Don’t worry, smoothing(smearing) will take out some of that cold. There are warmer areas in the midst.

David L. Hagen
December 30, 2009 6:03 pm

During the The Little Ice Age in Europe, greater cold caused major reductions in food production with consequent major famines. This was associated with 400% to 700% increases in food prices.

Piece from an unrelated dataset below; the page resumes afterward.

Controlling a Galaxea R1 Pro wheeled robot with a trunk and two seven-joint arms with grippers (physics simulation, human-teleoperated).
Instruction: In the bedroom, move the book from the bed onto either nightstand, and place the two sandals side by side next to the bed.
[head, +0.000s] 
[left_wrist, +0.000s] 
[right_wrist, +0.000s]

One of the worst famines in the seventeenth century occurred in France due to the failed harvest of 1693. Millions of people in France and surrounding countries were killed.

Today
One Could Say the Cupboard is Bare, But Actually There is No Cupboard
Apr. 09, 2008

We now read that over seven of the past eight years (2000-2007) the production of grains has been lower than the consumption. These years include the 2000 and 2001 crop years when prices were extremely low and U.S. farmers were collecting emergency and marketing loan payments. We were told that the prices in those years were low because farmers were overproducing.
The U.S. virtually eliminated government-held stocks under the provisions of the 1996 act. With consumption exceeding production, stock levels for grains fell by more than 200 million tonnes since 2000.
The present volatility is no surprise given the drastic reduction in grain stocks over the past eight years coupled with farmer investment in ethanol plants to increase grain.

“when the CO2 fertilization effect was included in the simulation, there were no adverse impacts [our italics] on China’s food production under the projected range of temperature rise (0.9-3.9°C).”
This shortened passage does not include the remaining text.